PROBLEM TO SOLVE: The answer should be one number: how many lines in the records below contain the word "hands".

#####

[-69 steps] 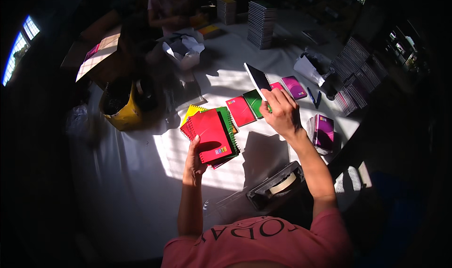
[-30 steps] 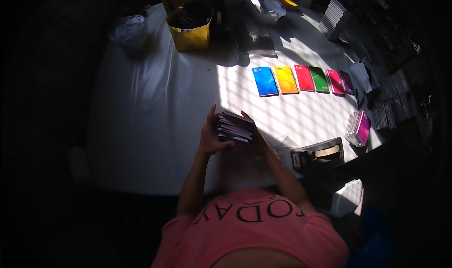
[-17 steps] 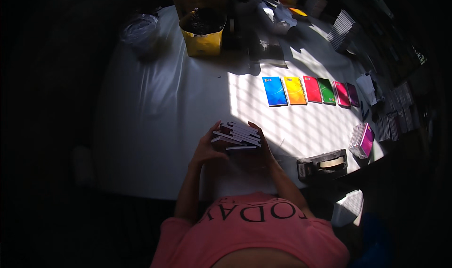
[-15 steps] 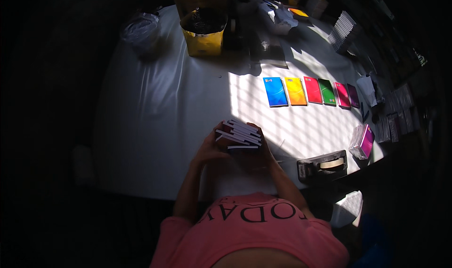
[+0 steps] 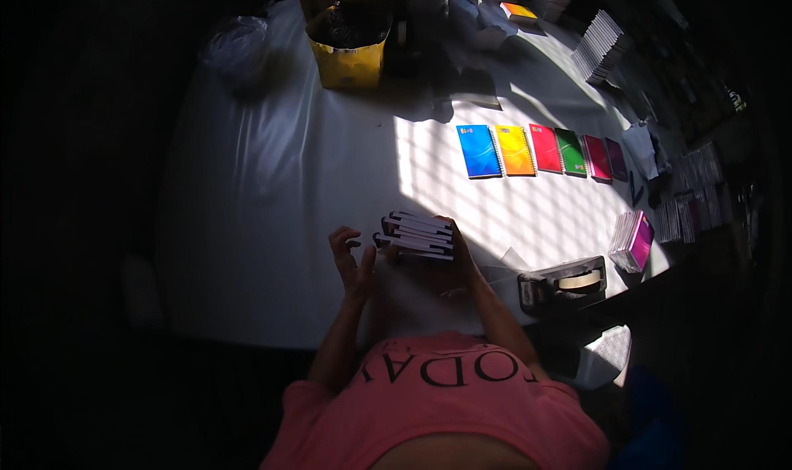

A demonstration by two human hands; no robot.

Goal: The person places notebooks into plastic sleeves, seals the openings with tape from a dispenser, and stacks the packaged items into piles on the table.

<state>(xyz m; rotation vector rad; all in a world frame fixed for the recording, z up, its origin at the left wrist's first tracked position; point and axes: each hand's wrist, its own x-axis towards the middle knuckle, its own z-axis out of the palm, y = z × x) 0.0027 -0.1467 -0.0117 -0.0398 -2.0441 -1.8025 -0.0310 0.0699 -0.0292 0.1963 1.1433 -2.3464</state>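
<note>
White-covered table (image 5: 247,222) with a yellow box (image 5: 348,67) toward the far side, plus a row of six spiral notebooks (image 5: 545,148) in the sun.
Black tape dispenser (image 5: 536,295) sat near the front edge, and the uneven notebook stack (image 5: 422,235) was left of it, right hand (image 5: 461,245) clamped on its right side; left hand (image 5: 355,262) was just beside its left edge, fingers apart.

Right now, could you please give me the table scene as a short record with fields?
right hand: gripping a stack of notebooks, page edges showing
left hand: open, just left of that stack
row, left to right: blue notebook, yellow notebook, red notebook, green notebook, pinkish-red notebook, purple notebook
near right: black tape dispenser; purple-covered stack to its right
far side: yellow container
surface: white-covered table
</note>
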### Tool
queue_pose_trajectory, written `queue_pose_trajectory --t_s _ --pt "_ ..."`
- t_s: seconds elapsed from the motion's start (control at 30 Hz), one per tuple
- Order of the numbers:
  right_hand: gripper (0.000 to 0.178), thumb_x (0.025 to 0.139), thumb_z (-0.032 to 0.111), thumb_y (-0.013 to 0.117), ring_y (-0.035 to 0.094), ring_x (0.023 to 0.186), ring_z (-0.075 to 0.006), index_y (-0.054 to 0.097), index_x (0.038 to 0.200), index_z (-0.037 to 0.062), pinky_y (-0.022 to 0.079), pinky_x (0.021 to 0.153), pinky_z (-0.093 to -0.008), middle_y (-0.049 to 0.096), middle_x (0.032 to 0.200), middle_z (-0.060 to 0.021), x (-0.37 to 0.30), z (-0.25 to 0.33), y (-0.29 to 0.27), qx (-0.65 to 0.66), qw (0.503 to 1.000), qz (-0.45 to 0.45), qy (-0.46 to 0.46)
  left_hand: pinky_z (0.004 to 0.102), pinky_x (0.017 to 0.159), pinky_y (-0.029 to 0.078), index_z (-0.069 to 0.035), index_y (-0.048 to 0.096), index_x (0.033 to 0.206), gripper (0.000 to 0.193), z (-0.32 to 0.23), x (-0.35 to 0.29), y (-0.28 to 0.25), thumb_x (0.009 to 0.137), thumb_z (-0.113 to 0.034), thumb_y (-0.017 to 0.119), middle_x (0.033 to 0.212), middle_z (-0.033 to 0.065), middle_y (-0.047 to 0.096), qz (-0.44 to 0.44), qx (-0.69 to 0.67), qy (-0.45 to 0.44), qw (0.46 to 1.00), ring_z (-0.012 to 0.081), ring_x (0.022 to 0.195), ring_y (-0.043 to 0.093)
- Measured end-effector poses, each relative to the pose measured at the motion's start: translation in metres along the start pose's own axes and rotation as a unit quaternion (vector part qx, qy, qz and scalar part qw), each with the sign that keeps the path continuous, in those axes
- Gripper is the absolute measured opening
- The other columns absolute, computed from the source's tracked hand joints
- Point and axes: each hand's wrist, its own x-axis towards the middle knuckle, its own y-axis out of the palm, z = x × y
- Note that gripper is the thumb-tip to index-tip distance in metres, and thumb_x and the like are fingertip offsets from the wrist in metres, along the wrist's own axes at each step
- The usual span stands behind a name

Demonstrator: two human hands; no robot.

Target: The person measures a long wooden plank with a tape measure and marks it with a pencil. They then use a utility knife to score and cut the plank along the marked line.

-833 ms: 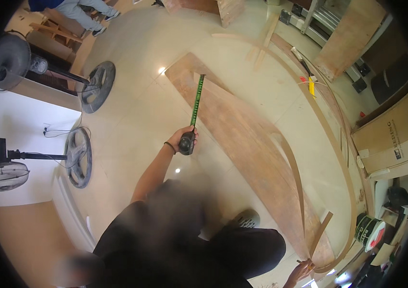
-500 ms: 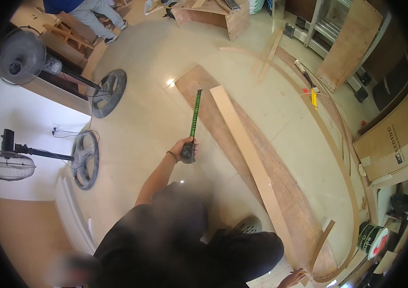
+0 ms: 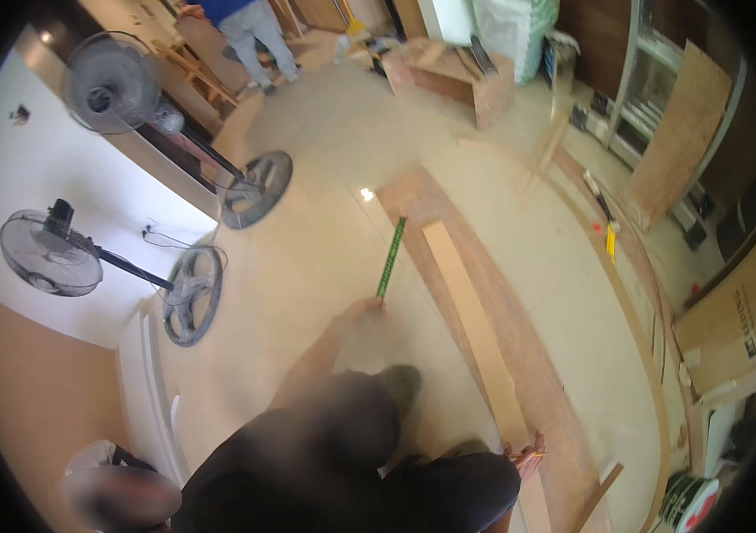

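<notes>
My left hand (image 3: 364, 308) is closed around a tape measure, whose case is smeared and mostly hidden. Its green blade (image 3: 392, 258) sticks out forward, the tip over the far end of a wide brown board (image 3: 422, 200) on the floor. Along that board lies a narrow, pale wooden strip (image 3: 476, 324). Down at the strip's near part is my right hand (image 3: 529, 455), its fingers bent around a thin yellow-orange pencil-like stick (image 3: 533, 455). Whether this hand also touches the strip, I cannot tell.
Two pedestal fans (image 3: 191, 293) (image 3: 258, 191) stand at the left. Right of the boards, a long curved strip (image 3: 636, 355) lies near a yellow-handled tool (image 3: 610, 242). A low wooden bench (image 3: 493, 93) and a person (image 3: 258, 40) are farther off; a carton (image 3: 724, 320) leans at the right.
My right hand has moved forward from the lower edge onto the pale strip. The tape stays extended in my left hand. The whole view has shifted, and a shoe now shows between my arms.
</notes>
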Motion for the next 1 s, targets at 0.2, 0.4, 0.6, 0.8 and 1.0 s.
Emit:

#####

ANSWER TO THE PROBLEM: 2